Мордовцев молчал, переступал босыми ногами на снегу. Розен качал на весу раненую руку, морщился.

— Ты гляди, Иван, не плачут коммунисты, прощения не просят, а? — Безручко с иезуитской ухмылкой обращался к Колесникову. — Гордые, мабуть. Нет бы поплакать, на коленки упасть… Терновку нашу спалил, гад! Ну-ка, Мордовцев, подними голову повыше, а то плохо тебя бачу. Шо ты зенки-то опустил? Стыдно, да?.. То-то, не гоняйся за Колесниковым!.. Да не гляди ты на меня так, я не из пугливых, ляканый-переляканый… Дети есть?

— Кончай, собака! — Мордовцев плюнул кровью. — Все одно, недолго тебе осталось!

— О-о, грозит еще. Значит, есть детки, да? Жаль, останется семя, надо и их… А батьку мы зараз вот так! — И Безручко резко взмахнул клинком.

Розена добил Евсей; упросил Колесникова поизмываться над раненым большевиком-чекистом, велел трясущемуся от страха Лейбе принести пилу — мол, сейчас тебе, большевистский прихвостень, дров напилим… Пилы не нашлось, и тогда Евсей развалил пленника надвое страшным ударом сабли…

Вокруг, кровожадно ощерясь, гоготали бородатые, звериные хари, а кони дружно и испуганно вскидывали головы, шарахались в стороны. Пахло горячей кровью…

Принесли документы убитых; Колесников с Безручко, спрыгнув с коней, разглядывали их с любопытством.

— И печатка есть, гляди-ка, Иван! — Безручко подбросил на ладони коробочку, испачканную чем-то фиолетовым. — Будем теперь им на лбы штампы ставить, ага?

Колесников пошел в дом; ходил среди убитых, всматривался в лица. Остановился возле Алексеевского, долго разглядывал его молодое, застывшее в последней смертной муке лицо с курчавой бородкой. Валялся рядом с рукой комиссара наган, из виска все еще сочилась кровь.

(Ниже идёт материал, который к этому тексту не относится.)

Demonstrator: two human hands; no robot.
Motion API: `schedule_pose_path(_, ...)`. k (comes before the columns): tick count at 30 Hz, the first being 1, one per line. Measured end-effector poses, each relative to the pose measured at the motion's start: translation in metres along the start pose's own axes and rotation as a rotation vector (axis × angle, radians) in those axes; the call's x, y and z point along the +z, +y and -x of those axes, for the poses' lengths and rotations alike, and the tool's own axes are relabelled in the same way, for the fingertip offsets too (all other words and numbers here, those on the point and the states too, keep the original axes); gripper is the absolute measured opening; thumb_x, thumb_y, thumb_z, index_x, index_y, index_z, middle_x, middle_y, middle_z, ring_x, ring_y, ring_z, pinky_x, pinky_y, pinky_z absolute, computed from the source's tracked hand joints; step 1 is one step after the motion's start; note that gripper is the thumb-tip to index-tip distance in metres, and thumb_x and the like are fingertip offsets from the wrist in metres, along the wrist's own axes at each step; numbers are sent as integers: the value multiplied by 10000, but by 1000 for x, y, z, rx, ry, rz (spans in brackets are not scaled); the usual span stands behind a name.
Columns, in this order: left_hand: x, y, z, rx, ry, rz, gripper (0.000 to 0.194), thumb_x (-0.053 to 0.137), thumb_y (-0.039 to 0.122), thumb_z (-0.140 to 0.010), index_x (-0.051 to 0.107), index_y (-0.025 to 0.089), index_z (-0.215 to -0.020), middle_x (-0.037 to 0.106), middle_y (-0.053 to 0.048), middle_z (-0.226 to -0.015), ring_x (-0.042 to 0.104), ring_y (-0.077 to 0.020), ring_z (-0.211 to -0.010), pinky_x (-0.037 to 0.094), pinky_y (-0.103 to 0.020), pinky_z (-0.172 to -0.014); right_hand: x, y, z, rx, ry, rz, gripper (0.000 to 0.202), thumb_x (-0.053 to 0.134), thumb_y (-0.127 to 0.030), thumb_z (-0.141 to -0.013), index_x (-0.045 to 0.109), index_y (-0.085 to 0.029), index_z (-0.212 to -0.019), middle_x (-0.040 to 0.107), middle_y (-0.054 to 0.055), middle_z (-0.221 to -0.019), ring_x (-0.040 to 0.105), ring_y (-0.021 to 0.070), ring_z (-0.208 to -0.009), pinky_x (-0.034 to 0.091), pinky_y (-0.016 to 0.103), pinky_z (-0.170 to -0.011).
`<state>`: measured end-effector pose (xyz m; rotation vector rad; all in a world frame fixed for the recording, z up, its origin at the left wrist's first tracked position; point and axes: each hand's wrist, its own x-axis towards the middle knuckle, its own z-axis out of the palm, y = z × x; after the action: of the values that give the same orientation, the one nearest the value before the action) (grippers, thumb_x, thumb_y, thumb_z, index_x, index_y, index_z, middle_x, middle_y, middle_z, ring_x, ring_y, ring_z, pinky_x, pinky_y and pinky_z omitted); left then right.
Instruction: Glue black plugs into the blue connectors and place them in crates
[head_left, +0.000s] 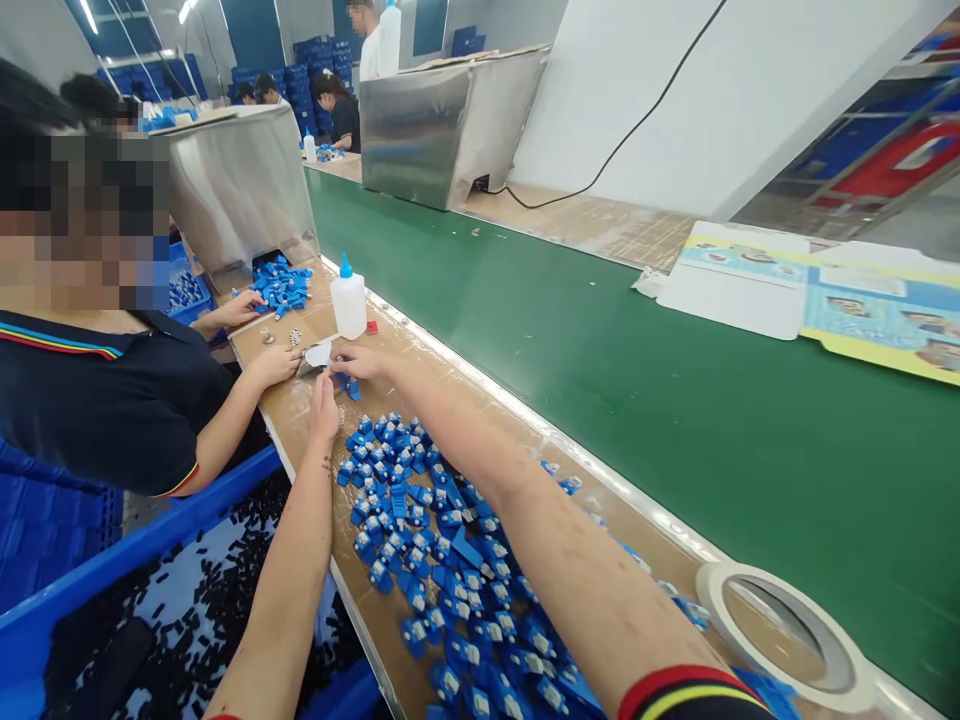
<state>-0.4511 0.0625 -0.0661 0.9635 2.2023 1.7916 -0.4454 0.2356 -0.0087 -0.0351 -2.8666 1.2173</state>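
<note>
Both my arms reach far out over the tan worktop. My left hand (324, 408) has its fingers pressed together just below a small white piece (318, 355); what they hold is too small to make out. Beside it, my right hand (358, 363) is closed in a pinch, its fingertips close to the left ones. A few blue plastic parts (350, 386) lie right under my right hand. A co-worker's hand (279, 366) touches or nearly touches the white piece from the left. Many blue parts with pale tips (390, 450) are spread beneath my forearms.
A white squeeze bottle with blue cap (349, 305) stands beyond my hands. Blue parts (281, 285) are heaped near the co-worker's other hand (241, 307). A green conveyor belt (570, 370) runs along the right. Tape rolls (712, 600) lie front right; a blue bin (225, 490) holds black pieces.
</note>
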Motion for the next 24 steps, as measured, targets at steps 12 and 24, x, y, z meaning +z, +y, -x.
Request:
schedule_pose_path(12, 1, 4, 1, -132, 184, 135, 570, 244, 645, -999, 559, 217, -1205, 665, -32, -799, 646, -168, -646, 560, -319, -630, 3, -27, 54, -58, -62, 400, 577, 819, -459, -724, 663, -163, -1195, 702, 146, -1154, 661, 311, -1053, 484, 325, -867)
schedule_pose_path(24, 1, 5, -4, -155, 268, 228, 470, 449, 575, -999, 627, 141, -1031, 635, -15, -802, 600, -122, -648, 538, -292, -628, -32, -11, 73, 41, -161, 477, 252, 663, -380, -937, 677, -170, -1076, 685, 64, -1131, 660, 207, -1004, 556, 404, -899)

«Ну вот, свиделись, — злорадно думал Колесников. — Гонялся-гонялся ты за мной, а сам лежишь… И последнюю пулю себе, выходит, приберег?..»

Колесников потоптался у трупа, жадно вглядываясь в открытые глаза Алексеевского; почудилось, что тот шевельнулся, потянул руку к нагану, и Колесников в страхе отскочил, схватился за эфес клинка…

Оглянулся — не видел ли кто его трусливого прыжка; носком сапога отбил подальше наган… Подумал: а он бы сам не стал стреляться, не поднялась бы рука. Да как это — самого себя?!..

«А я Алексеевского не стал бы убивать, — думал Колесников, уже выйдя на улицу и садясь на коня. — Я б его с собой возил, гнул бы его на свою сторону. Молодой же он был, сломался бы. Сломали бы!» — скрипнул зубами, вспомнив лесное приспособление Евсея, с помощью которого тот выворачивал пленным красноармейцам руки и ломал им кости; в следующую минуту Колесников понял, что ничего из этой затеи у него не получилось бы — был же в его руках парень из чека, страшные муки принял, а не дрогнул.

«И кому вы нужны со своим геройством? — угрюмо думал Колесников, трясясь впереди своего отряда по безрадостной ледяной дороге. — Кто вспомнит о вас? Валяйся там, у окна…»

Повел ссутулившимися, обвислыми плечами, исподлобья, по-волчьи, оглядел расстилавшуюся перед глазами степь. Холодно, кляп ей в рот, этой зиме! Захвораешь еще чего доброго!